- PROBLEM STATEMENT: Examine each line in the records below for the word "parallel". Report how many lines contain it, and nothing else.

- INFORMATION PROVIDED:
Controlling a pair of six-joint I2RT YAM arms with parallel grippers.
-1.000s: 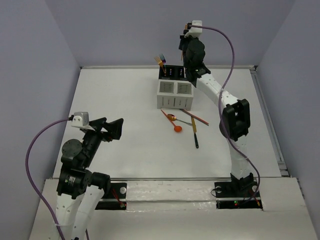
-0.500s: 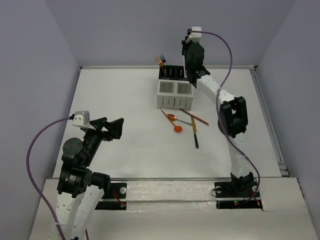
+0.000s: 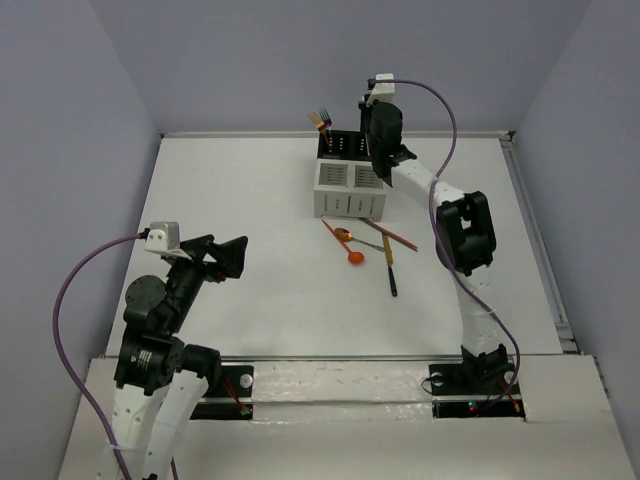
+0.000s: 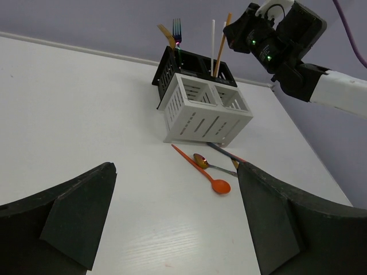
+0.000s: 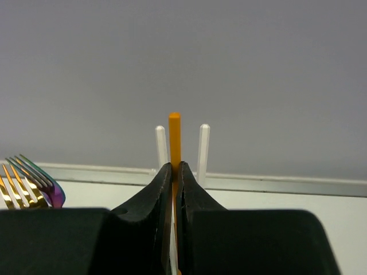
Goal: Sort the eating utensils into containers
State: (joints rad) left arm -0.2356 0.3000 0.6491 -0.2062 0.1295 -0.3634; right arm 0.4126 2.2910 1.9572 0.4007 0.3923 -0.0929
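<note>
1. Right claw (image 5: 174,167): pinched shut on a thin, smooth orange stick (image 5: 174,134), kept upright, lower end at the back black perforated box of the slotted four-compartment caddy (image 4: 203,117), probably for a straight drop beside two slim white sticks (image 5: 203,149).
2. Left claw (image 3: 225,257): spread wide, empty, well apart.
3. Lying loose on the matte white table (image 4: 86,103) near the caddy: a glossy orange plastic spoon (image 4: 219,186).

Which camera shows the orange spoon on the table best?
The left wrist view: the orange spoon looks big and unblocked there, with its bowl and handle both clear. The top external view shows it too, but tiny. The right wrist view does not show it at all.
</note>
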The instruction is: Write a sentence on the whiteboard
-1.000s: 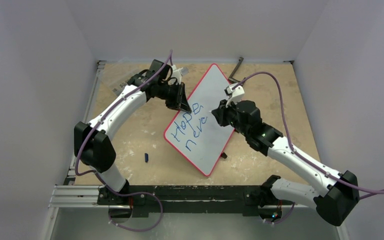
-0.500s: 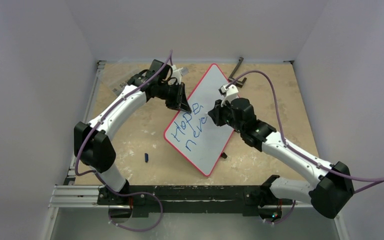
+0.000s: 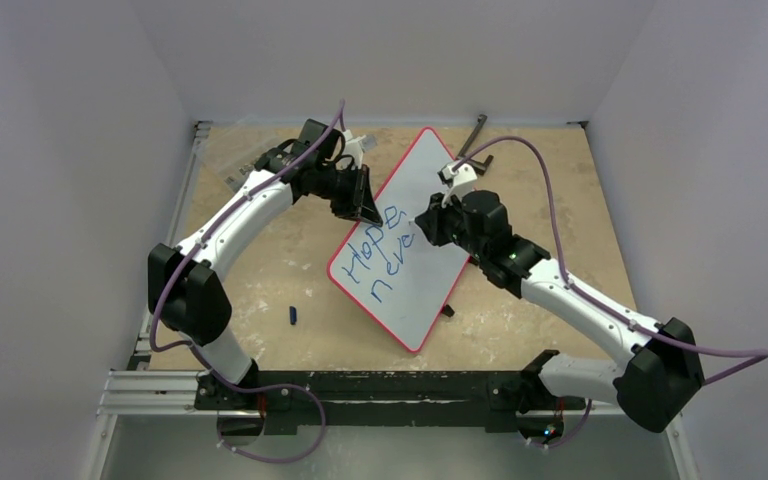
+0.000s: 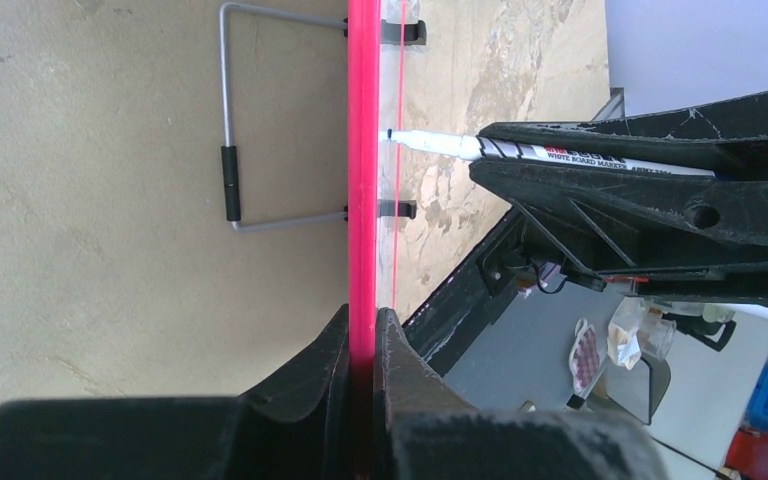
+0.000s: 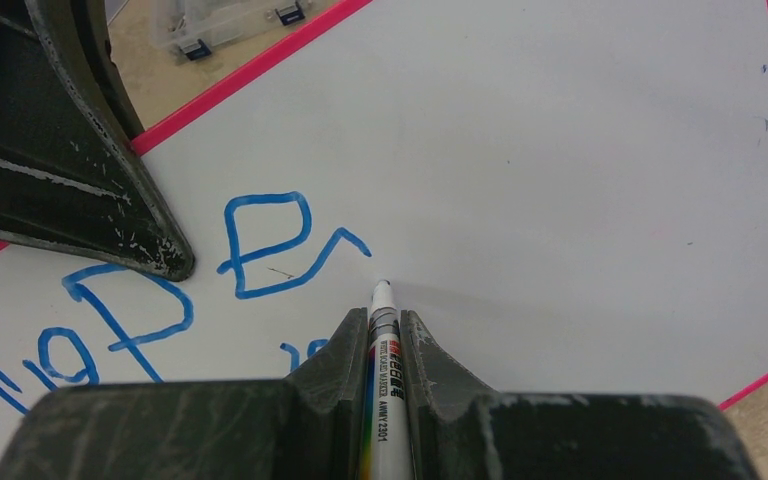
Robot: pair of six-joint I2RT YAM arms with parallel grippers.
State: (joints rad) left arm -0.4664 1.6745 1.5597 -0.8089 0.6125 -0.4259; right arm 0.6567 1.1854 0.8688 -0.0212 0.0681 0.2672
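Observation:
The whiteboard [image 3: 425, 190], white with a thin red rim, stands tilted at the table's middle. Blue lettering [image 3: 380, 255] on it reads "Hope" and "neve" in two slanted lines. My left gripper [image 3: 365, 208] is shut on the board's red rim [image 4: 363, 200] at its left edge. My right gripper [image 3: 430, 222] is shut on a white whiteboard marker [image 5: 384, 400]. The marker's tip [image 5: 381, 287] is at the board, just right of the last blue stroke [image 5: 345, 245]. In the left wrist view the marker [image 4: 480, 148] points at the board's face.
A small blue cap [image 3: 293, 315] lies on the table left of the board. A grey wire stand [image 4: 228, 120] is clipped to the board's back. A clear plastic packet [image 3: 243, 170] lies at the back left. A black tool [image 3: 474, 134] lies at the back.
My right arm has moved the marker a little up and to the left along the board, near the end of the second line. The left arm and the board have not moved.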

- RESPONSE TO THE TASK: 2